**Work order:** Check the listing below line by line and report how many lines hold "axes", with no other words.

::::::

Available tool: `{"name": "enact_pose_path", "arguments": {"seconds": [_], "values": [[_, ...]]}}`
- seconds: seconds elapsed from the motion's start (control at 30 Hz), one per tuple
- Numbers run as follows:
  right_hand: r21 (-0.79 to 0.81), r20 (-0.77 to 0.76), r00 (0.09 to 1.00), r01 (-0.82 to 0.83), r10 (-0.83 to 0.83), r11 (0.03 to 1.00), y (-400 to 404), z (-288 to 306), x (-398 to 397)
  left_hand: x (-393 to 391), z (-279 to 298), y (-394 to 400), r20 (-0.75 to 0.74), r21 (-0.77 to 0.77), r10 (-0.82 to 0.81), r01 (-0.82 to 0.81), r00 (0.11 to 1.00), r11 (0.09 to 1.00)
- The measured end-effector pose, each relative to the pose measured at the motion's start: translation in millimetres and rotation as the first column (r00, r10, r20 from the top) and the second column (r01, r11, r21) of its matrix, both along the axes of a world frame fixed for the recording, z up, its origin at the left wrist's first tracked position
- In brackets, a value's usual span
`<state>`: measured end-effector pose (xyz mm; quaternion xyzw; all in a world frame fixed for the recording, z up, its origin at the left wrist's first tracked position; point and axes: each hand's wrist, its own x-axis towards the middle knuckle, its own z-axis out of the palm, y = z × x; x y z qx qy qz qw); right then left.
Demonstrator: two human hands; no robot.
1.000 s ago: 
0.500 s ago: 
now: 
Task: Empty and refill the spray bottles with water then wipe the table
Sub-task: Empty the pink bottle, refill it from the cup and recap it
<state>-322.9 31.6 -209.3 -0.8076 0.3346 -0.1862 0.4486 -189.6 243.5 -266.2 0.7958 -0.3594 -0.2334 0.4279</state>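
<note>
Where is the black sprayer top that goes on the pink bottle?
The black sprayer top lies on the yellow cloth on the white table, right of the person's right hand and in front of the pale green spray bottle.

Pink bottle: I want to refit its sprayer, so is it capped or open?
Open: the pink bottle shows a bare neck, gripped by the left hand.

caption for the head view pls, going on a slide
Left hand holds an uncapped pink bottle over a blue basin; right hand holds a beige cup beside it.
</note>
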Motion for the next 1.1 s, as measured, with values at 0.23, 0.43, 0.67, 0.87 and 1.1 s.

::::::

**Task answer:** 2